Quick, without looking it up, how many times has Notre Dame been in 23 personnel in the Kelly era? I’m guessing you could count them on one hand. We might’ve done that against Oklahoma in 2012 once or twice, although then again that might’ve been 13 personnel (and I don’t really feel like checking, since it doesn’t change the main point). Maybe against USC in 2010. Other than that? [crickets]

Someone else pointed out somewhere how nice it was that Long stayed in run calls even when Temple put eight in the box, and we weren’t having consistent success on the ground yet. Like you said, it was telling Temple we’re going to pound the rock at you. Deal with it.

nd09hls12
nd09hls12

Four tight ends! It’s so… beautiful.

The only improvement would be somehow to get Smythe on the field at the same time too.

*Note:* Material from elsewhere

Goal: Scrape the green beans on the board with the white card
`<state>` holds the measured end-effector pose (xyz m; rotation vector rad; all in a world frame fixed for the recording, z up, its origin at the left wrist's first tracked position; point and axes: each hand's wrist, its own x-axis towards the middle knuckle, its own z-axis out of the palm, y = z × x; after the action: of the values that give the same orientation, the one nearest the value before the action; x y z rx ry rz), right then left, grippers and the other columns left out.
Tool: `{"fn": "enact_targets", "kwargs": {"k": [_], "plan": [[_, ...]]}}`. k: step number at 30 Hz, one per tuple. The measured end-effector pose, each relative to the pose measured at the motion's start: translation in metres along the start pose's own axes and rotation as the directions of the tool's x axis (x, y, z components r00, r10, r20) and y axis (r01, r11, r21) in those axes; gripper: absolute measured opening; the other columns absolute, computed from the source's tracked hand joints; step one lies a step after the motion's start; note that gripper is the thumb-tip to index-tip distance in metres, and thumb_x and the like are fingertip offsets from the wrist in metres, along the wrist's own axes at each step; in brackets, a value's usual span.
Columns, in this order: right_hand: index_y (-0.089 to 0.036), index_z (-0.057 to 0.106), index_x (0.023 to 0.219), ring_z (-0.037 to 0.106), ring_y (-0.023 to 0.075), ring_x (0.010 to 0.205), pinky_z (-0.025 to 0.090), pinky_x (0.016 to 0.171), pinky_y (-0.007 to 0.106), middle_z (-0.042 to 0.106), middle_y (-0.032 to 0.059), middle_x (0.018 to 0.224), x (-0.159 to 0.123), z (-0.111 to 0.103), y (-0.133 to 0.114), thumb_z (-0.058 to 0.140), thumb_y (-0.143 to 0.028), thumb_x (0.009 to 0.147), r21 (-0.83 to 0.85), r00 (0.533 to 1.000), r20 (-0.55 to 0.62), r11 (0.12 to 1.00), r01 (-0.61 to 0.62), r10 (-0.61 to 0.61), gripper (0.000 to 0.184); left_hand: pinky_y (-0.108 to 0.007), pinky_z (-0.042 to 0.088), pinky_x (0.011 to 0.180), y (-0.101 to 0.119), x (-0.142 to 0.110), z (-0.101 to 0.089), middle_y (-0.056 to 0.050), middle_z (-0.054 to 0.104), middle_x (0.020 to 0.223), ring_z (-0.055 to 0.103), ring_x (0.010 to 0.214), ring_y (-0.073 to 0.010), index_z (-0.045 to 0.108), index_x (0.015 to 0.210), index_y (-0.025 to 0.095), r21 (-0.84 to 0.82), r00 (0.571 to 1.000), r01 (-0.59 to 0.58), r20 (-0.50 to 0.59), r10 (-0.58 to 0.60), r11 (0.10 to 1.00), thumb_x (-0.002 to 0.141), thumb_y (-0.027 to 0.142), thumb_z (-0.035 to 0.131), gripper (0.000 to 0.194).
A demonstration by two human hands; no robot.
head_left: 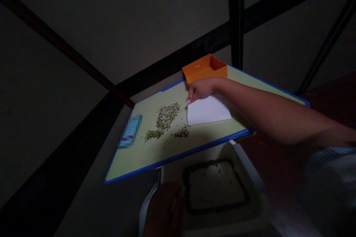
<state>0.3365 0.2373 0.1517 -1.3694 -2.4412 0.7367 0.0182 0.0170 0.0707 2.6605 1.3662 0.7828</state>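
Mid-frame lies our board point(141, 155); lower centre, the tub point(250, 170), perhaps steadied by our left hand point(166, 208), though we cannot tell its grip. Right of centre, the white sheet point(208, 112) is clenched in our right hand point(201, 87), seemingly for control, near seeds point(167, 116).

Head-worn camera looks down (and forward) across the tabletop point(136, 157).
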Motion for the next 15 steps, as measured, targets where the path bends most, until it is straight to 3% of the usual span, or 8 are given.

The commenter formerly known as occtipus
The commenter formerly known as occtipus

Wildend? Tightcat?

tlndma
tlndma

The Gaggle formation.

KG
KG

Flying V!

Brendan R

Heh… Sampson suggested the same in camp. Said all the TEs looked so good that it seemed a shame to leave any of theme on the sideline.

Russell Knox
Russell Knox

Geese haggling and bears analyzing. Thanks for an entertaining and informative article Larz.